Harvard University apologized on Monday for its handling of a secret search of staff email it conducted in an effort to find out how the news media got information about a cheating scandal.
Dozens of students were forced to withdraw from the Ivy League school after cheating on a final exam last year in the largest academic scandal to hit the nearly four-century-old school in recent memory.
After local media reported on the scandal, the university searched the email of 16 resident deans who sit on an administrative board handling the cheating case without warning them.
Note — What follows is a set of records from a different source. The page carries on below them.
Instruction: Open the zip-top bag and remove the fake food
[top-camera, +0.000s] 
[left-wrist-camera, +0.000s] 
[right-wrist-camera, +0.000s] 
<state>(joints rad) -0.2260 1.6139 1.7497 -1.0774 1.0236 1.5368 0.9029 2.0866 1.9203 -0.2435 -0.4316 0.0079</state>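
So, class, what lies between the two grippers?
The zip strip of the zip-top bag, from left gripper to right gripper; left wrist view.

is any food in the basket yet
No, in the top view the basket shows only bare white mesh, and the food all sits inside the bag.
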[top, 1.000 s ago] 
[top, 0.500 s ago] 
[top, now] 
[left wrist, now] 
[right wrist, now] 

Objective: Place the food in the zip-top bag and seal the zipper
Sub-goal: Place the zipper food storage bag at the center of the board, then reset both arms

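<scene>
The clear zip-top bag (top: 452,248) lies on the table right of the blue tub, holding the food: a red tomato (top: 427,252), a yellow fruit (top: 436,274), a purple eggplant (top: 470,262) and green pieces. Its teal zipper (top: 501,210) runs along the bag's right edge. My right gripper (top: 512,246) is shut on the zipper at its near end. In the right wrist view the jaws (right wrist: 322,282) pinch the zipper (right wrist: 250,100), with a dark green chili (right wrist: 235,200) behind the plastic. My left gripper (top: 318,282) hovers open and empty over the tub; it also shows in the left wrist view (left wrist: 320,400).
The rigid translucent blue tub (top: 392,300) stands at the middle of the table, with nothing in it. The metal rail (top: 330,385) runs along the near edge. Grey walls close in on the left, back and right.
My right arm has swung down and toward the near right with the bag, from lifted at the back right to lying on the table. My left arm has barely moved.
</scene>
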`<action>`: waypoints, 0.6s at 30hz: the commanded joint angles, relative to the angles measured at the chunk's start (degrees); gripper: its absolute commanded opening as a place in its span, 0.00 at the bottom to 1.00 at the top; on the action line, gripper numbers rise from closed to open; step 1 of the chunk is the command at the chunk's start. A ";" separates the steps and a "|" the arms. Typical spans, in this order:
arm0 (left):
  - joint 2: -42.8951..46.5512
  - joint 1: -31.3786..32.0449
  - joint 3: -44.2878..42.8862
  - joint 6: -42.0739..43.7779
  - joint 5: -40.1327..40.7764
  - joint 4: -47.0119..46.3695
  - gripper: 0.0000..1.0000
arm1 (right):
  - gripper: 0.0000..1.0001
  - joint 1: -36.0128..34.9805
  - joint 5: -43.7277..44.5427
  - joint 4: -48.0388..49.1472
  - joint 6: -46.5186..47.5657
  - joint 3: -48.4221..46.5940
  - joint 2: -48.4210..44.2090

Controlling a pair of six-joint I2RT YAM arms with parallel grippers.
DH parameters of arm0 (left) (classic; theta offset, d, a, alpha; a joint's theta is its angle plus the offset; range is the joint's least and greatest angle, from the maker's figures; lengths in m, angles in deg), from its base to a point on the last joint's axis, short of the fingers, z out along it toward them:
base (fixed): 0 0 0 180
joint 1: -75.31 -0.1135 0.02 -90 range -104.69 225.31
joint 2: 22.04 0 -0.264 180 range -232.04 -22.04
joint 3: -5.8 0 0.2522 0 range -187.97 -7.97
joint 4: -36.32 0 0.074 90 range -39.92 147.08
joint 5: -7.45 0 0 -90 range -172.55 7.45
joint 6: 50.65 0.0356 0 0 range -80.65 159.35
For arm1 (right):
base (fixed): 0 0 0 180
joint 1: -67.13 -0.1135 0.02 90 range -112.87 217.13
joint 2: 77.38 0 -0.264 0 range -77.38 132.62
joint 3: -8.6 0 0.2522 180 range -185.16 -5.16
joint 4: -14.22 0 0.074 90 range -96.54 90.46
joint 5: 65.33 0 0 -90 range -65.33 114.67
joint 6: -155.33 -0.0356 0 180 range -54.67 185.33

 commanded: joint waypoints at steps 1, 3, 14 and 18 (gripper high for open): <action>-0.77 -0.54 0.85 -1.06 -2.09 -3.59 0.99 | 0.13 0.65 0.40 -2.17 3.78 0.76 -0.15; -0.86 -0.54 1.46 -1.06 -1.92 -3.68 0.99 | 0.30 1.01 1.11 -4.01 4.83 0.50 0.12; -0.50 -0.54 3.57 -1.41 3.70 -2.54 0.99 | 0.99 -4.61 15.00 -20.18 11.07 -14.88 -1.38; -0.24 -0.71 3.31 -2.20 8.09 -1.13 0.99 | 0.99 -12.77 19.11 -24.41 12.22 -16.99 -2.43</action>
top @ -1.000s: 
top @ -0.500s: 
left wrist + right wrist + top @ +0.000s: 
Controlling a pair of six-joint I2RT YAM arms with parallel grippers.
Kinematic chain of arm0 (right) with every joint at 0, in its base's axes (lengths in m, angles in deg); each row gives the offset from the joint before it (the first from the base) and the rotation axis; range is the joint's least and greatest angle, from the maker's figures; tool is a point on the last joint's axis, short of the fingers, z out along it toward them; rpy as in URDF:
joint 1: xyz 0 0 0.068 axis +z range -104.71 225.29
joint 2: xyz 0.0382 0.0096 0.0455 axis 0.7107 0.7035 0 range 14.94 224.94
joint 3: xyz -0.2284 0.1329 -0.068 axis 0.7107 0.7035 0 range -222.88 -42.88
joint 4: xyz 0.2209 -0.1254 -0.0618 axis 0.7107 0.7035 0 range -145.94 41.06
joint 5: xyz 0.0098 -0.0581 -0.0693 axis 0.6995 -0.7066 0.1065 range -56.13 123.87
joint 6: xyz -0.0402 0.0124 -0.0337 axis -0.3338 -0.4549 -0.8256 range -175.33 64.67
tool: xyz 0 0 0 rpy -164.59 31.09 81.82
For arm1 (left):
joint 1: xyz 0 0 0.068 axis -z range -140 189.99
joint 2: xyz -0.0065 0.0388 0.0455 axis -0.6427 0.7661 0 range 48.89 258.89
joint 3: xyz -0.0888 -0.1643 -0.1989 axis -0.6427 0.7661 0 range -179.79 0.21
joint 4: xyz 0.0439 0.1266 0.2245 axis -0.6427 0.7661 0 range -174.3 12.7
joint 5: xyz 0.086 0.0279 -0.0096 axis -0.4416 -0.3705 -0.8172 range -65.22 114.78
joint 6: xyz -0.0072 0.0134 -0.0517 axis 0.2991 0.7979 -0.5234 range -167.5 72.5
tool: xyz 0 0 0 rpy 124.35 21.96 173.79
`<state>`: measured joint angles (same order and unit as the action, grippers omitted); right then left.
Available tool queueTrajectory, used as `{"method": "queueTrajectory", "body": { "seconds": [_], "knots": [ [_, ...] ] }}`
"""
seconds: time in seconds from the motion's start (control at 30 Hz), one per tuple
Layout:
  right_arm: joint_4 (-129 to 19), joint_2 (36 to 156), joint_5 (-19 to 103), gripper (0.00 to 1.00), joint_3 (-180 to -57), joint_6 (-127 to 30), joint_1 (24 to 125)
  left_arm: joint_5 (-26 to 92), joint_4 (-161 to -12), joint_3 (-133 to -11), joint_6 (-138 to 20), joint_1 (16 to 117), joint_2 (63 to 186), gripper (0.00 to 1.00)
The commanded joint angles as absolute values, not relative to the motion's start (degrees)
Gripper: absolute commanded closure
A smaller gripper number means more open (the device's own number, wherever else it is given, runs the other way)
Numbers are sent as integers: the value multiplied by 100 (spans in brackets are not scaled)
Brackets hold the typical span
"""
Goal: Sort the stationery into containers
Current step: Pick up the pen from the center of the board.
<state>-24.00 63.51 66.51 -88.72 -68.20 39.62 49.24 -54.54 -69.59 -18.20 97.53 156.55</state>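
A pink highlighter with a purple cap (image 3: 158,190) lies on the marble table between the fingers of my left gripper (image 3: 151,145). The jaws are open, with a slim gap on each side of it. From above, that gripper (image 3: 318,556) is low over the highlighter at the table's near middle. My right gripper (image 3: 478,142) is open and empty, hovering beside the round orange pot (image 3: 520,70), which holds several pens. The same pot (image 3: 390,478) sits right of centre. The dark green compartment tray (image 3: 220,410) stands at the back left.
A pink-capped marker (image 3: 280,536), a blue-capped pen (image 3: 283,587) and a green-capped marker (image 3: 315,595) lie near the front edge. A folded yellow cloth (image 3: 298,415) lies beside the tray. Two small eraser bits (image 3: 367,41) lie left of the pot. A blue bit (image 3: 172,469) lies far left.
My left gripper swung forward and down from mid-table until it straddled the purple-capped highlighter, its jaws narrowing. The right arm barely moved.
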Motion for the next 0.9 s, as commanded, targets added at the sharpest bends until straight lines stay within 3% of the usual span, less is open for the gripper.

Only one was told about the search afterward, according to The Boston Globe, which first reported news of the searches.
The university said on Monday that it had authorized "a very narrow, careful, and precise subject-line search" of the resident deans' administrative, but not personal, Harvard email accounts.
"No one's emails were opened and the contents of no one's emails were searched by human or machine," said Deans Michael Smith and Evelyn Hammonds, in a statement released on the school's Web site. (here)
They found that one resident dean had forwarded the message to two students. The resident dean confirmed sending them, through what the investigation found to be "an inadvertent error."
Harvard took no additional action against that resident dean, whose name was not disclosed.
Some faculty members reacted with dismay. Harry Lewis, a computer science professor and former dean, wrote on his blog that "this way of handling the situation seems to me — well, dishonorable."
Smith and Hammonds defended the investigation, saying that the emails that were leaked "threatened the privacy and due process afforded students."
But, they added, "We understand that others may see the situation differently, and we apologize if any resident deans feel our communication at the conclusion of the investigation was insufficient."
About 125 undergraduates were involved in the scandal, which came to light at the end of the spring semester after a professor noticed similarities on a take-home exam that showed students had worked together, even though they were instructed to work alone.
More than half the students who faced the school's Administrative Board had been suspended for a time, Smith said in an email last month. Roughly half the remaining students received disciplinary probation.
Suspensions depend on the student, but traditionally last two semesters and can last as long as four semesters.
The government class, Introduction to Congress, had 279 students enrolled, according to The Harvard Crimson, the school's student newspaper.